Borse europee annaspano con banche e petroliferi

1 Giugno 2010, di Redazione Wall Street Italia

(Teleborsa) – Borse europee in apnea a metà giornata, dopo aver progressivamente ampliato le perdite nel corso della mattinata. Una giornata confusa per i mercati del Vecchio Continente, che tornano prepotentemente al ribasso, minati dal settore finanziario e da quelli legati alle commodities. Un sentiment molto negativo domina la scena sulle principali piazze finanziarie europee, in relazione a rinnovate tensioni geopolitiche ed ai timori di una allargamento della crisi europea. Le problematiche connesse alle due Corree, l’attacco di Israele ad una flotta di aiuti umanitari ed il rapporto della BCE sulla stabilità finanziaria sono solo gli ultimi avvenimenti che minano la fiducia delle borse. E’ proprio l’incertezza che zavorra l’euro e, più in generale le valute a più alto rischio, a favore del biglietto verde e dello yen. L’euro è scivolato stamattina su nuovi minimi quadriennali a 1,2108 USD. In caduta libera anche le commodities, che risentono anche delle deludenti indicazioni sulla crescita dell’attività manifatturiera in Cina. Il petrolio cade a 72 dollari al barile, mentre risale l’oro per la sua natura di bene rifugio. Fra le piazze europee la peggiore è quella di Madrid che perde quasi il 3%. Male anche Londra e Parigi con una discesa di circa due punti, mentre Francoforte perde l’1,6% e Amsterdam l’1,5%. Non fanno meglio Lisbona e Bruxelles con un calo superiore ad un punto, mentre viaggia poco sotto l’1% Zurigo.
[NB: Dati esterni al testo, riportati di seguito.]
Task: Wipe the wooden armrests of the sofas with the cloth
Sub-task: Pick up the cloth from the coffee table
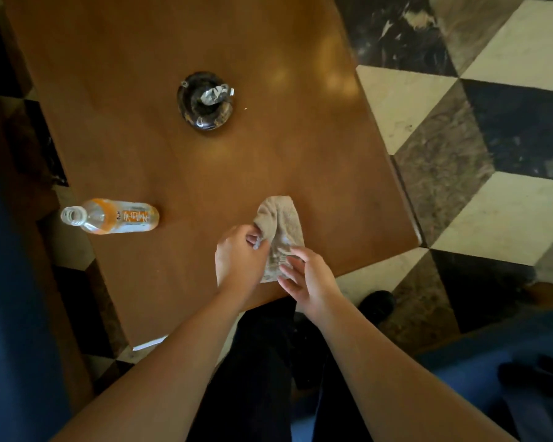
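Note:
A crumpled beige cloth (281,229) lies on the brown wooden table (205,173) near its front edge. My left hand (238,261) pinches the cloth's left side between its fingers. My right hand (307,275) grips the cloth's lower right part, fingers spread over it. A blue sofa (13,282) runs down the left edge with a dark wooden armrest (29,161) beside it. Another blue sofa seat (492,362) shows at the lower right.
An uncapped clear plastic bottle (112,216) with an orange label stands at the table's left edge. A dark ashtray (206,102) holding crumpled foil sits mid-table. Checkered marble floor (476,138) lies to the right. My dark trousers and a black shoe (377,303) are below.

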Demonstrator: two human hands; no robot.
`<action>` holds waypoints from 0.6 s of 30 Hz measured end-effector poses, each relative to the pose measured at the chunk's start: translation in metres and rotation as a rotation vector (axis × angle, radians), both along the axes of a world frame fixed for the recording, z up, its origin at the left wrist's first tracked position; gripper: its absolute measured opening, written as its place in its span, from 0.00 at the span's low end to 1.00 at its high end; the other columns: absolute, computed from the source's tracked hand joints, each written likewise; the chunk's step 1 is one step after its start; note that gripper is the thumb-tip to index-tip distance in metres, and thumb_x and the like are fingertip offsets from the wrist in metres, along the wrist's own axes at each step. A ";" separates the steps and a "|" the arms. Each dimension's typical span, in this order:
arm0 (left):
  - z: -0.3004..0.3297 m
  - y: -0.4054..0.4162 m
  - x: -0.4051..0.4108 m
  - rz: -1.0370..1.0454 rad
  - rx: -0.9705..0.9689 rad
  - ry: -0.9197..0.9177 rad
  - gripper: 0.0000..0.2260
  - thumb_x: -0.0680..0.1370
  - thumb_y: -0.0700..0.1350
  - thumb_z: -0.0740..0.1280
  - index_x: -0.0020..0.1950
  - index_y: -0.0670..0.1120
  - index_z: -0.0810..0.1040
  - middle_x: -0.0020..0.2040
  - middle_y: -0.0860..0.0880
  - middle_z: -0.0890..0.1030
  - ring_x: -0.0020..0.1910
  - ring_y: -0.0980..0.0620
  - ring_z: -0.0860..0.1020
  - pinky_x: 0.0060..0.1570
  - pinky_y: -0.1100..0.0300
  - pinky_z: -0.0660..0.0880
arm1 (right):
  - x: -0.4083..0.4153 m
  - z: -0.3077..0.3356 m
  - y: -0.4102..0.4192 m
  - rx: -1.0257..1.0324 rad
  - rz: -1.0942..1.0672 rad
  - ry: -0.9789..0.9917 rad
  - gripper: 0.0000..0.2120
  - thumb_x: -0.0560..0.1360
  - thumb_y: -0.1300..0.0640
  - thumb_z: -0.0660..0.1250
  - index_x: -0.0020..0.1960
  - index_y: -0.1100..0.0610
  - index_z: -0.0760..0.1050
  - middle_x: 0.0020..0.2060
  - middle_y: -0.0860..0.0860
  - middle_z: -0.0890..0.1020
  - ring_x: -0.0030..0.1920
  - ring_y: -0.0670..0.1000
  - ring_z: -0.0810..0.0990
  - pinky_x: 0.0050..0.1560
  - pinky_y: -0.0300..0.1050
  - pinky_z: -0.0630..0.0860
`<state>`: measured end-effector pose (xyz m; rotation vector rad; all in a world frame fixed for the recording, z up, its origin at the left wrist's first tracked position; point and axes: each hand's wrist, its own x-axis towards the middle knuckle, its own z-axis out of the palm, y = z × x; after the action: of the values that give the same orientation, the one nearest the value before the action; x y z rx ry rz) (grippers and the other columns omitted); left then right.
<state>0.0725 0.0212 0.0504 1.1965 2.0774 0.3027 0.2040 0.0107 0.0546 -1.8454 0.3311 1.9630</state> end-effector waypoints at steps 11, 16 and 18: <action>0.129 -0.021 0.198 -0.558 0.335 0.044 0.08 0.70 0.41 0.75 0.48 0.46 0.83 0.43 0.52 0.80 0.47 0.50 0.77 0.47 0.58 0.73 | 0.165 0.090 -0.024 0.307 -0.501 0.131 0.28 0.80 0.36 0.62 0.64 0.58 0.81 0.60 0.58 0.85 0.59 0.56 0.84 0.62 0.51 0.78; 0.189 -0.035 0.329 -0.711 0.458 0.002 0.08 0.73 0.51 0.75 0.51 0.52 0.83 0.45 0.57 0.81 0.48 0.58 0.76 0.49 0.60 0.77 | 0.282 0.158 -0.065 0.565 -0.552 0.083 0.34 0.75 0.33 0.65 0.67 0.58 0.79 0.63 0.58 0.84 0.66 0.59 0.81 0.74 0.56 0.70; 0.216 -0.039 0.389 -0.803 0.511 -0.012 0.09 0.73 0.53 0.75 0.51 0.53 0.83 0.46 0.58 0.82 0.48 0.58 0.74 0.51 0.59 0.76 | 0.337 0.182 -0.079 0.652 -0.578 0.021 0.31 0.75 0.37 0.66 0.67 0.60 0.79 0.64 0.60 0.82 0.69 0.62 0.77 0.77 0.60 0.66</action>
<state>0.4614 -0.0182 0.2665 2.2001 1.3735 0.4557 0.5412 -0.0684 0.2367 -1.1476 0.1695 1.4512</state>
A livello settoriale si segnala la pessima performance dei petroliferi, che vengono penalizzati da BP dopo i nuovi insuccessi nel Golfo del Messico e per i timori di un boom dei risarcimenti danni. Banche in caduta libera dopo che il rapporto semestrale della BCE ha messo in evidenza la stima di ulteriori svalutazioni per circa 195 mld di euro nel periodo 2010-2011, anche se il rapporto segnala un miglioramento del quadro finanziario ed un calo dei rischi sistemici. Brilla Prudential, dopo che AIG ha rifiutato la sua proposta di sconto sul prezzo d’acquisto della sua divisione asiatica AIA Group. Il rifiuto potrebbe portare ad un fallimento di tutta l’operazione, che viene giudicata piuttosto costosa per la compagnia britannica. Spicca il volo Ryanair dopo aver annunciato un ritorno all’utile e la distribuzione di un dividendo speciale agli azionisti per complessivi 500 milioni di euro.